Inévitablement, un tel cas ne pouvait cependant qu’intéresser tôt ou tard les romanciers et les scénaristes. Jean Teulé l’évoque en 2013 dans « Fleur de tonnerre », livre qui sera adapté en 2017 pour le grand écran par Stéphanie Pillonca-Kervern (Déborah François incarnant le rôle titre). Notons également l’existence de deux autres versions en bande dessinée : « Hélène Jégado ou la triste vie d’une tueuse en série », par Gérard Berthelot et Julien Moca (L’Apart, 2013) et « La Jégado, tueuse à l’arsenic », par Luc Monnerais et Olivier Keraval (Locus Solus, 2019 ; titre initialement paru chez Sixto en 2017 sous l’intitulé « Arsenic T1 : Hélène Jégado, ascension vers l’échafaud »).

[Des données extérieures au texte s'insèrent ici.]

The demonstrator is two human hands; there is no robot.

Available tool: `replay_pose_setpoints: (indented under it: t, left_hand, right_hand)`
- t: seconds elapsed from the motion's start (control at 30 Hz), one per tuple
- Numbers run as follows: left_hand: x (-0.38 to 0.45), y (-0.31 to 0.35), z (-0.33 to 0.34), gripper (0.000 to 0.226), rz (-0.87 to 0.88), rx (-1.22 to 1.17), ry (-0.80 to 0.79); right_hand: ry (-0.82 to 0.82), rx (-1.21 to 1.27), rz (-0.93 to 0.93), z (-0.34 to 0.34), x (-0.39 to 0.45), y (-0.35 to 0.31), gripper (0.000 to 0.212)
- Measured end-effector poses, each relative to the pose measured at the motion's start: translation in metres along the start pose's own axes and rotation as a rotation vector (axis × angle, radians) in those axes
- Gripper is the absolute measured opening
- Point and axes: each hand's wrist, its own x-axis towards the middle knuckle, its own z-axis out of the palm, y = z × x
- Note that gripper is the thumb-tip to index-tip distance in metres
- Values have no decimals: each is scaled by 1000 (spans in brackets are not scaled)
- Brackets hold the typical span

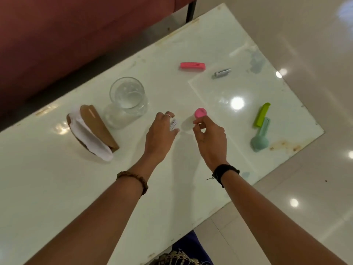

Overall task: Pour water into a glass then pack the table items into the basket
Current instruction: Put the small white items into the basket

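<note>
Glossy white table [57,188], stained along the edges. Clear smooth glass [127,96]. Shiny plastic clips in pink [192,66] and green [262,114]. Soft white cloth [91,138].

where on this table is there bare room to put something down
Free: the near stretch of table below the napkin holder, and the far corner beyond the pink clip. Crowded: the glass, both hands, and the right edge by the green clip.
</note>
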Motion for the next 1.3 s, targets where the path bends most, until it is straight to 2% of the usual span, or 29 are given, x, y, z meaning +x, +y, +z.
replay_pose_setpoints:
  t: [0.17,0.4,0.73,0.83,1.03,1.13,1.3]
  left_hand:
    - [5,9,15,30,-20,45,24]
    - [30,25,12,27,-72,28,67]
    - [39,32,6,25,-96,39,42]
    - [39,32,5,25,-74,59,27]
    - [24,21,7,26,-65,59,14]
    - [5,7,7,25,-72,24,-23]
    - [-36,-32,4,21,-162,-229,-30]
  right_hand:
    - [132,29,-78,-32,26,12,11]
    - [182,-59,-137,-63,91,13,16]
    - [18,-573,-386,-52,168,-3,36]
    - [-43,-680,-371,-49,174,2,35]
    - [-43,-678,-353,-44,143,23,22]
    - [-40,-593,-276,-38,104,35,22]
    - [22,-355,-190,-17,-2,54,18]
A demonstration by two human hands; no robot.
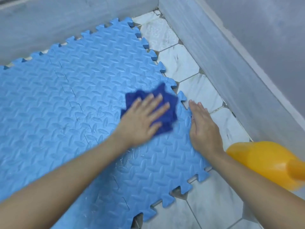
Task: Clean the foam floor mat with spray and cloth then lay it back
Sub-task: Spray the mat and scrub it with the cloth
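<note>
1. While the head view looks down into a corner of the room, the light-blue foam floor mat [69,100] lies flat on the floor, its jigsaw edge running along the strip of white hexagonal floor tiles [184,63] beside the grey wall [247,55].
2. On the mat, near its right edge, the left hand [143,119] presses flat on a dark-blue cloth [166,103]; the fingers are straight and spread, so the grip is open and merely bears down on the cloth, which is blurred.
3. Just beside it, the right hand [203,128] rests on the mat's toothed right edge with fingers straight and together, their tips reaching over the tiles; its grip is open and holds nothing.
4. Below the left hand, a wet, shiny patch [125,162] shows on the mat.
5. At the right of the frame, a yellow spray bottle [267,162] sits over the tiles, close behind the right forearm, out of focus and partly cut off by the frame edge.
</note>
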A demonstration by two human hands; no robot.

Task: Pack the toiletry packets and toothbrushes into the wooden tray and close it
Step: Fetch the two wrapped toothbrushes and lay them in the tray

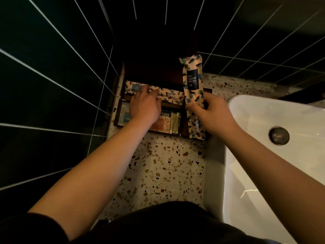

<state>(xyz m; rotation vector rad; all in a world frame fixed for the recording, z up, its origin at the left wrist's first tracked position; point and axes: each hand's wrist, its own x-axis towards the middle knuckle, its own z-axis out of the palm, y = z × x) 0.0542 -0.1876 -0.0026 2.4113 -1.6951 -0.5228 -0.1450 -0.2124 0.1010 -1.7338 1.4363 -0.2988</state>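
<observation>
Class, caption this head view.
Left hand presses one toothbrush packet into the tray; right hand holds another.

Toothbrush packet [193, 88]: beige with dark and teal flecks, black label. Counter [165, 169]: pale terrazzo, brown-speckled. Wall tiles [52, 67]: dark green, white grout. Sink [281, 155]: white.

counter [163, 173] front bare; tiled wall [52, 76] left; sink [263, 155] right; tray [183, 128] crowded
</observation>
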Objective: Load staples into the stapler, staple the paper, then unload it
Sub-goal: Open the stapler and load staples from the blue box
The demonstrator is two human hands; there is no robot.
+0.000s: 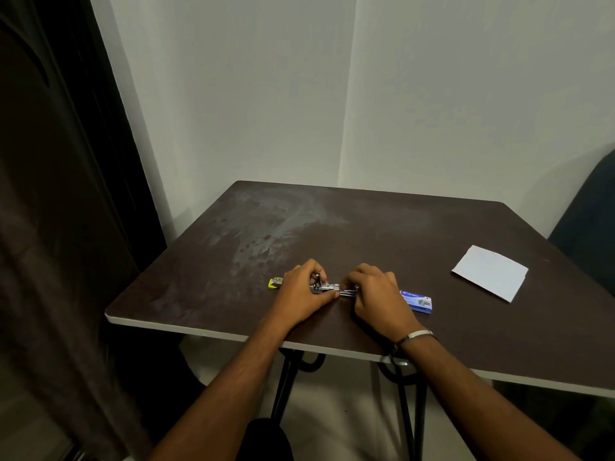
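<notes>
A small metal stapler (327, 288) with a yellow end (275, 283) lies opened flat on the dark table (366, 227). My left hand (303, 289) grips its left half, thumb along the near side. My right hand (377, 291) covers its right end, fingers curled down onto the magazine; what the fingertips pinch is hidden. A blue staple box (417, 301) lies just right of my right hand. A folded white paper (491, 272) rests at the table's right side.
The table's near edge (233, 334) is pale and sits on black metal legs. A dark curtain (66, 194) hangs at the left. White walls stand behind, and a dark chair back (589, 234) shows at the far right.
</notes>
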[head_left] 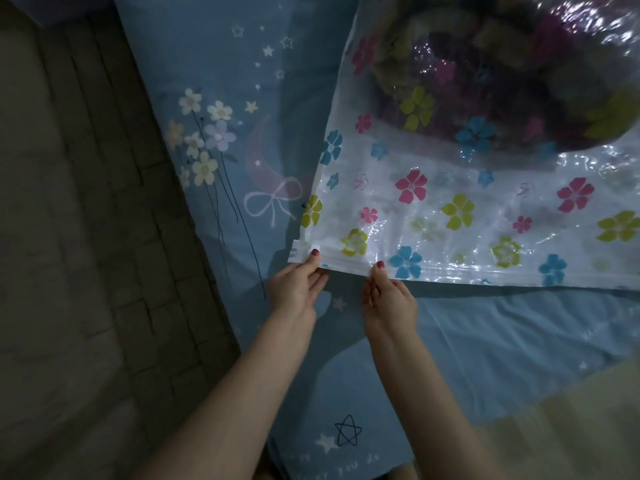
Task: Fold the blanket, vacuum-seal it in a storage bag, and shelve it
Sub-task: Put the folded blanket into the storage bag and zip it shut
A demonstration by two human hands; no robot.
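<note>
Both hands pinch zip strip [346,263] of storage bag [485,209]: L hand [298,284] at corner, R hand [389,301] just beside. Blanket [519,74] inside. Slide R thumb away from L, press firm, no gaps.

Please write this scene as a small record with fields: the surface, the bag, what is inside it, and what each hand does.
surface: blue bed sheet with star and flower print
bag: clear storage bag with coloured flowers, lying flat on the sheet
contents: folded blanket, dark and multicoloured, at the far end
zip strip: along the near edge
left hand: pinches the strip at its left corner
right hand: pinches the strip a little further right
</note>
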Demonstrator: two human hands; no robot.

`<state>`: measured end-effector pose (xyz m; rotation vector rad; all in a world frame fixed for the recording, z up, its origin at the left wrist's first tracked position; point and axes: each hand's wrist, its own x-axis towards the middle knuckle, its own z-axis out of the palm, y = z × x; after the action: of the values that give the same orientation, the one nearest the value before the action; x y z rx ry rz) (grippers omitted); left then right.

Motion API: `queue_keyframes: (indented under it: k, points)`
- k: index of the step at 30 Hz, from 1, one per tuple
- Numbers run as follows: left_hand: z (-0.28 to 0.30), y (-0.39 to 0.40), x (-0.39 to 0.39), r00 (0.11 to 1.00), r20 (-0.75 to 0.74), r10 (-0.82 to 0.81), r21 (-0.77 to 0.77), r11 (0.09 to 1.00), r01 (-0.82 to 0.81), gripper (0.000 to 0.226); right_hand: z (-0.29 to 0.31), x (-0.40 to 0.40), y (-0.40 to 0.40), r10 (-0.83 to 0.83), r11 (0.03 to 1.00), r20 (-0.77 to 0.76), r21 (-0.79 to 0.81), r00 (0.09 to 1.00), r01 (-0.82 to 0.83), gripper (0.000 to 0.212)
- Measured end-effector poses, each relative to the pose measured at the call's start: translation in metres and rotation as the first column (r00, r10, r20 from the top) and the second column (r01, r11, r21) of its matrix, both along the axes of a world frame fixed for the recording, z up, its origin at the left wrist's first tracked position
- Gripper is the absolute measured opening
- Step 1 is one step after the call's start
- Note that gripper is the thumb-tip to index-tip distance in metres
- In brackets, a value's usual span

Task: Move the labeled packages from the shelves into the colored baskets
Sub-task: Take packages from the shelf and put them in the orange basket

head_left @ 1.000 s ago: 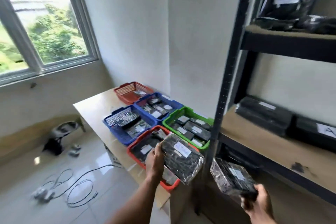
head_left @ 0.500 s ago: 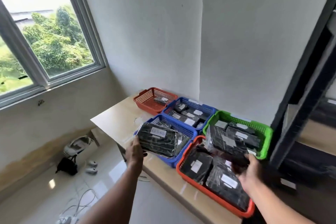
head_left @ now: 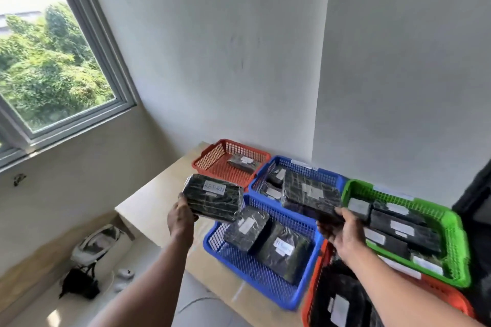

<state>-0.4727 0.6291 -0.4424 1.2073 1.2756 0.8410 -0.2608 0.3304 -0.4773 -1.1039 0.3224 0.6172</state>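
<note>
My left hand (head_left: 182, 218) grips a black wrapped package with a white "RETURN" label (head_left: 214, 198), held above the table beside the near blue basket (head_left: 255, 279). My right hand (head_left: 342, 229) grips a second black labeled package (head_left: 309, 195) over the far blue basket (head_left: 313, 171). The near blue basket holds two packages. A far red basket (head_left: 212, 160) holds one package. The green basket (head_left: 446, 223) holds several. A near red basket (head_left: 314, 289) at the bottom right also holds packages.
The baskets stand on a light wooden table (head_left: 154, 202) against a white wall. A window (head_left: 53, 66) is at the left. A small chair and a dark bag (head_left: 87, 265) lie on the floor. A dark shelf edge (head_left: 475, 194) shows at far right.
The view swung left from the shelves to the baskets. Both hands carried their packages up and forward: the left one past the near blue basket, the right one from the green basket to over the far blue basket.
</note>
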Motion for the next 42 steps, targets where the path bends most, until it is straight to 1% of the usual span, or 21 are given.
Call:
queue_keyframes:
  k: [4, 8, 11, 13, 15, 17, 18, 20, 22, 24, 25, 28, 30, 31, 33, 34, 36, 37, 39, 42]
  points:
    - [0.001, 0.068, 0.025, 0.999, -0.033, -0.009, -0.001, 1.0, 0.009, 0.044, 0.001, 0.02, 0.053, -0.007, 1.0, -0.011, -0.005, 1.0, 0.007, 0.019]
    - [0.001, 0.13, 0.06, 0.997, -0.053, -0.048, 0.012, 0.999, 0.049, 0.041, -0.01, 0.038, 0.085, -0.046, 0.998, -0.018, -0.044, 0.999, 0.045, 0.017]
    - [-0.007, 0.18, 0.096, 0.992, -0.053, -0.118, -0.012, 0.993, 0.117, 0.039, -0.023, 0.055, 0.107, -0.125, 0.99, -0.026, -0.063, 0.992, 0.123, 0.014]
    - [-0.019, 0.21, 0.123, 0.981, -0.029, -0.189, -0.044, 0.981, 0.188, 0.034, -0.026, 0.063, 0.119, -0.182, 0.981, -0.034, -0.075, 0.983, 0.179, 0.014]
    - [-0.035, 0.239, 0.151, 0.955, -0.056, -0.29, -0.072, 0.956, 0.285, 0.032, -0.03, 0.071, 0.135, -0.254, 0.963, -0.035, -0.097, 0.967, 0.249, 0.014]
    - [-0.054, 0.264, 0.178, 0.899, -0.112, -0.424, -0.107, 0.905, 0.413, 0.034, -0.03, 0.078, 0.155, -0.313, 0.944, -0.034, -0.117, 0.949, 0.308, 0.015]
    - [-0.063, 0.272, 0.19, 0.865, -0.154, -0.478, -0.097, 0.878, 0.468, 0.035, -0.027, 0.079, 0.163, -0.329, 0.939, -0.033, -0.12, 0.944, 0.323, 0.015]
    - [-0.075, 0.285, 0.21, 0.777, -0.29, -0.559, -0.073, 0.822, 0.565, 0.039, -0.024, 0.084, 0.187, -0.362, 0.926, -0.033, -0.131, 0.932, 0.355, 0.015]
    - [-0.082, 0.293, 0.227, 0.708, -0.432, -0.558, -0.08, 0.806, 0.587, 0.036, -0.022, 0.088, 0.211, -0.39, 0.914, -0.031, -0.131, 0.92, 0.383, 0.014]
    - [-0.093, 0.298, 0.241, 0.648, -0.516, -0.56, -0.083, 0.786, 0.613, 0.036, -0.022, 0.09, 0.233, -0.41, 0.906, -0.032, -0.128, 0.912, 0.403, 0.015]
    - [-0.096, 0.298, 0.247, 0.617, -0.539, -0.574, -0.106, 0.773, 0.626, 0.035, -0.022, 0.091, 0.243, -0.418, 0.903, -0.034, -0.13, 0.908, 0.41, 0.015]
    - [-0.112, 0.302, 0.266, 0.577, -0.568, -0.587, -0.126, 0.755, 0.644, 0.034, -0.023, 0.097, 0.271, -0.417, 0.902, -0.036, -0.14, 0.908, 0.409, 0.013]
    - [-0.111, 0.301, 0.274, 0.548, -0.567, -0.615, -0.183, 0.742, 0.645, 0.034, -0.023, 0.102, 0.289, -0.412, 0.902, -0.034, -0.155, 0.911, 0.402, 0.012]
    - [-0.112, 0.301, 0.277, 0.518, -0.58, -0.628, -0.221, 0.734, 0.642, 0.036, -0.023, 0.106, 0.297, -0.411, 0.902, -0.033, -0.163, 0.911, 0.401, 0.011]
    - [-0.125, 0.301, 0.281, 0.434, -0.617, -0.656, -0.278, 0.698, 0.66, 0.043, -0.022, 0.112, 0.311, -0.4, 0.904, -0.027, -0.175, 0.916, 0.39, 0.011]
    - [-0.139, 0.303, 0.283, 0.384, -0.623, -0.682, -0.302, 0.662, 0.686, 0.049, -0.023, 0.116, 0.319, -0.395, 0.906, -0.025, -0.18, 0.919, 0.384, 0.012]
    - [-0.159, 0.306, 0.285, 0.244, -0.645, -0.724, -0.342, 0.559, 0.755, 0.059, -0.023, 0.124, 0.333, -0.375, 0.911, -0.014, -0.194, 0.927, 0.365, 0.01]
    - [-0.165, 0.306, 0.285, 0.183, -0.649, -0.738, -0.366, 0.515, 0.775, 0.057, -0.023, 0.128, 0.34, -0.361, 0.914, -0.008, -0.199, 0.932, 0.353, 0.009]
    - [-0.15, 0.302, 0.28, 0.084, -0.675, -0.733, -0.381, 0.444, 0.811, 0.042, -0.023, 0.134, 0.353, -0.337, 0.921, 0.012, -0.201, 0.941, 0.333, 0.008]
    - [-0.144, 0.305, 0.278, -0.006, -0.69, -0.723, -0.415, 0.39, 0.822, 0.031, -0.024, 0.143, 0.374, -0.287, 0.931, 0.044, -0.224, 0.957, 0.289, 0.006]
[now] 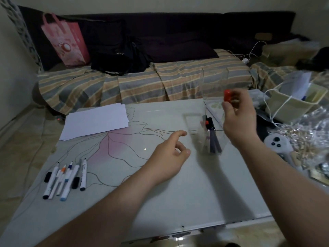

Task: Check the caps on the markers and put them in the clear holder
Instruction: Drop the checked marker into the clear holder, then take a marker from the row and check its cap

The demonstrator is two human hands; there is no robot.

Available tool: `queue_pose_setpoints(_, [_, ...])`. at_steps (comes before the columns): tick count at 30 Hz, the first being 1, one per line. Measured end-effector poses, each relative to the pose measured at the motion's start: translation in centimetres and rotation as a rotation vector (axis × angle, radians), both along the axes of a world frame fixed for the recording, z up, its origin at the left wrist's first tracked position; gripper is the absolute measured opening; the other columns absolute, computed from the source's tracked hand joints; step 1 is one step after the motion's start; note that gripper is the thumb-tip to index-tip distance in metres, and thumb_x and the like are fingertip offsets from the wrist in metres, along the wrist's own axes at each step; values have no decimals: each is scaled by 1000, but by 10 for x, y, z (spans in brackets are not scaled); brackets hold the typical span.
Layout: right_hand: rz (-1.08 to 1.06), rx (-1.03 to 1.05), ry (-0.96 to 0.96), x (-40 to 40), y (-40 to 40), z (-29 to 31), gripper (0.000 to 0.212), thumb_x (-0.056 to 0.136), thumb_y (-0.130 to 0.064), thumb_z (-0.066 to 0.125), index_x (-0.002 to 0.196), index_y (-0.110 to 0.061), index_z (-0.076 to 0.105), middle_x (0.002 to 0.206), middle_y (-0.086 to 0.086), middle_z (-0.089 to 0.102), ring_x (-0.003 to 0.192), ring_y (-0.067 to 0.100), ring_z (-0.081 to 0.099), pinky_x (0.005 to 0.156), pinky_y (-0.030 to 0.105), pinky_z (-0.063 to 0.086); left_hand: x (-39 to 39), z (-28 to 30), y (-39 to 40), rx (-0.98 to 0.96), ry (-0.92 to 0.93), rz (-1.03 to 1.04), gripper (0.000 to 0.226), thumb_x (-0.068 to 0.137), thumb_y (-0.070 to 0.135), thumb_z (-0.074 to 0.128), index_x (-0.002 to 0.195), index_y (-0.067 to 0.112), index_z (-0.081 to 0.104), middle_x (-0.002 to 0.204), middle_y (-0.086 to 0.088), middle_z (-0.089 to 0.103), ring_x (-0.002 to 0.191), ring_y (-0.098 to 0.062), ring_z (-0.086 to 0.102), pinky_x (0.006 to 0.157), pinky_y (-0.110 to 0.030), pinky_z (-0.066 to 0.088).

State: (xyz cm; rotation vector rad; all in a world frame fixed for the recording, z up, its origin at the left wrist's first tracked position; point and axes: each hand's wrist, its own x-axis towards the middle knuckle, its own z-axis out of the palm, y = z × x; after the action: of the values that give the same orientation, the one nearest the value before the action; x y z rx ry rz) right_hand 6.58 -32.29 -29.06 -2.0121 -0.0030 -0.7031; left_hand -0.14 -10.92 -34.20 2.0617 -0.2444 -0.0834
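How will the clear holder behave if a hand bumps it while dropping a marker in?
The clear holder looks tall, narrow and thin-walled, so it is probably light and may tip. The table looks glossy, so it could also slide. The markers already inside it lean to one side, which may shift its balance.

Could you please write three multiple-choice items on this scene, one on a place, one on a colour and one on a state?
1. Where do the loose markers lie on the table?
A. near left
B. far right
C. centre

2. What colour is the cap end of the marker in the right hand?
A. blue
B. red
C. green

3. How is the left hand?
A. gripping a marker
B. flat on the paper
C. loosely curled, holding nothing

Answers: 1 A, they lie in a row by the near left edge; 2 B, a red end sticks out above the fingers; 3 C, nothing shows in its fingers beside the holder.
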Motion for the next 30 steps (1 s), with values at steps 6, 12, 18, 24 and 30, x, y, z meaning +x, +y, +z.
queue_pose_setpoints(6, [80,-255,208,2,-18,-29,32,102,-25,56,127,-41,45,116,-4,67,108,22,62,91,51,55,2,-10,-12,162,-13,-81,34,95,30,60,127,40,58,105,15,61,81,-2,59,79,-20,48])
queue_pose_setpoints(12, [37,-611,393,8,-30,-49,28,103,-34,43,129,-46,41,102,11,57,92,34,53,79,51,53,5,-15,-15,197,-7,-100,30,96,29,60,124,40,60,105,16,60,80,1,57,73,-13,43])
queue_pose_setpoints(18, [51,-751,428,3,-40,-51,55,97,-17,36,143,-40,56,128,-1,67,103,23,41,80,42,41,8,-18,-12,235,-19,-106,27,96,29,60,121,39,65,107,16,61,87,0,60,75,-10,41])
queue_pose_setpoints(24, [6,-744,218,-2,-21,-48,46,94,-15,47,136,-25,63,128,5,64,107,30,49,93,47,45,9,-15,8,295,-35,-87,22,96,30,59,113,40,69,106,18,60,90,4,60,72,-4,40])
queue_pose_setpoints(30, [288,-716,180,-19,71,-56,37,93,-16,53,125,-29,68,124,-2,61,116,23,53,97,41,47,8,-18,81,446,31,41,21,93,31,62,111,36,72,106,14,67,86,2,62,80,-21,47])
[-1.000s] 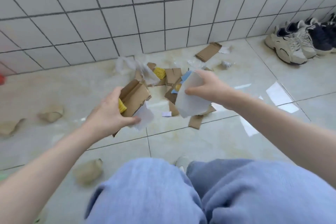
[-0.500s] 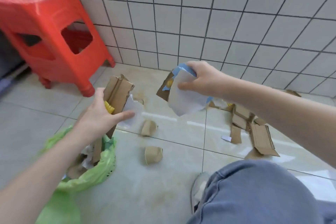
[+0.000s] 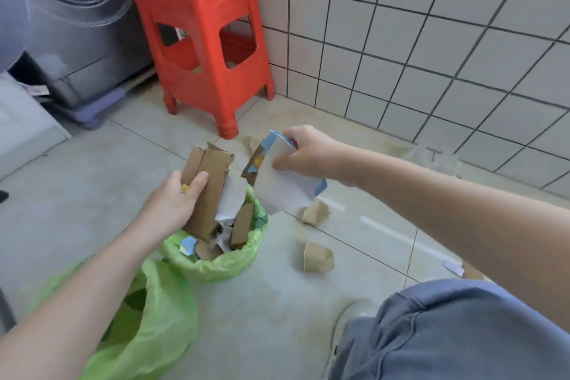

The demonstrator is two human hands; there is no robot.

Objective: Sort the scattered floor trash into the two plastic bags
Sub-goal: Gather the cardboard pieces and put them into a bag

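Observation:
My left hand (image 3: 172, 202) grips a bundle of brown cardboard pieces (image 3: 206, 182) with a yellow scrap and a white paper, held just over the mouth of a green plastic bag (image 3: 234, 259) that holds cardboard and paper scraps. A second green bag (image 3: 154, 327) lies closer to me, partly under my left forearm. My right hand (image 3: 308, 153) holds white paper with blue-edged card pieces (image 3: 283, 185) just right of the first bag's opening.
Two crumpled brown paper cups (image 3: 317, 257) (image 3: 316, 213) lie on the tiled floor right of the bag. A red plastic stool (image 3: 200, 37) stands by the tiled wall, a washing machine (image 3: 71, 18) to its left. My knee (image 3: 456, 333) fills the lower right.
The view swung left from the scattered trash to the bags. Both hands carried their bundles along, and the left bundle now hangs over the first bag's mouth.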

Régulièrement adapté par le neuvième art ces dernières années, avec les successifs « La Montespan » (2010), « Le Magasin des suicides » (2012), « Charly 9 » (2013), « Je, François Villon » (2017) et « Mangez-le si vous voulez » (2020), Jean Teulé n’est à l’évidence nullement trahi par ce nouvel album : ni par le scénario de Jean-Luc Cornette ni par le style graphique de Jürg, quelque part entre ceux d’Andreas et de Philippe Foerster. Le premier, en reprenant les moments-clés de la vie de celle qui choisit de conjurer ses propres peurs en devenant la main de la mort ; le second en croquant, non sans humour noir ni volonté caricaturale, la naïve société du XIXe siècle, tiraillée entre croyances fumeuses et savoirs obtus. Chromatiquement, l’album nous plonge par ailleurs dans une palette grise et ocrée, perpétuellement inquiétante et justifiant à l’évidence les altérations diaboliques d’une femme ayant totalement perdu le sens de l’empathie. Un titre finalement digne des meilleurs thrillers actuels, à déguster en guise d’antipoison culturel.